1. Health equity, Cedar Hill accountability and opioid treatment. The next mayor should be required to publish quality, staffing, wait-time, maternal-health, specialty-care and patient-safety benchmarks for Cedar Hill Regional Medical Center and to fund opioid-use-disorder treatment East of the River at a level that matches the scale of deaths among Black residents. Public safety must include treatment, not only policing and curfew enforcement. [24]
2. Economic security, direct cash, youth jobs, CBEs and Black wealth-building. The forums did not sufficiently connect household cash, youth employment, adult workforce training, CBE contracts and ownership. East of the River voters should demand a combined plan: guaranteed paid summer jobs, year-round apprenticeships, CBE grant and contract targets, First Source enforcement, direct cash pilots or basic-income expansion, and homeownership support. [14], [17], [20], [23], [27], [28]
3. Land-use justice, child care, literacy and neighborhood amenities. The Comprehensive Plan, free child care, literacy standards and grocery/transit/broadband/retail access belong together. Land use determines where housing, schools, health facilities, jobs and retail go. Child care and literacy determine whether families can work and children can read. Neighborhood amenities determine whether East of the River communities have the same everyday infrastructure that other parts of the city treat as normal. [6], [12], [15], [17], [25], [26]
QUESTIONS EAST OF THE RIVER VOTERS SHOULD PRESS
Will you commit to using the D.C. 2050 Comprehensive Plan rewrite to require anti-displacement, affordable housing, grocery, health, school, transit and CBE goals for Ward 7 and Ward 8?
Will you support a targeted basic-income or direct-cash program for East of the River families, returning citizens, young parents or disconnected youth, and how will it be funded?
Will you guarantee free or near-free child care first for low-income families, shift workers, student parents and parents entering job training?
What is your K-3 literacy guarantee, and will you fund high-impact tutoring, adult literacy and family literacy programs East of the River?
What annual dollar target will you set for CBE grants and contracts to Black-owned and Ward 7/Ward 8 firms, including prime contracts and subcontracts?
How many same-day opioid-treatment slots, mobile treatment units, peer-recovery positions and 24/7 crisis-care options will you fund East of the River?
Will every Ward 7 and Ward 8 youth who wants a paid summer job receive one, and how will SYEP connect to year-round apprenticeships, credentials, literacy support and CBE employment?
BOTTOM LINE
East of the River voters are not asking for a separate city.
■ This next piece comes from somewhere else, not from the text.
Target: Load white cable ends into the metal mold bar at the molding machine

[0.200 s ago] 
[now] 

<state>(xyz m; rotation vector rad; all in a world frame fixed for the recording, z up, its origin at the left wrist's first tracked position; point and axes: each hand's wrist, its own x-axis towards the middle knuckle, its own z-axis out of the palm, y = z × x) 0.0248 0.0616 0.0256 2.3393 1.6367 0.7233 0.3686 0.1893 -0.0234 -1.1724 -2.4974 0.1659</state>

They are asking for equal urgency, enforceable commitments and a mayoral agenda that treats Black life, Black families, Black businesses, Black health and Black land retention as central to D.C.’s future. The strongest mayoral platform will not simply promise affordability, safety and opportunity “in all eight wards.” It will name the policies, dollars, deadlines and accountability tools that ensure Wards 7 and 8 are no longer the last places to receive what other parts of the city already have.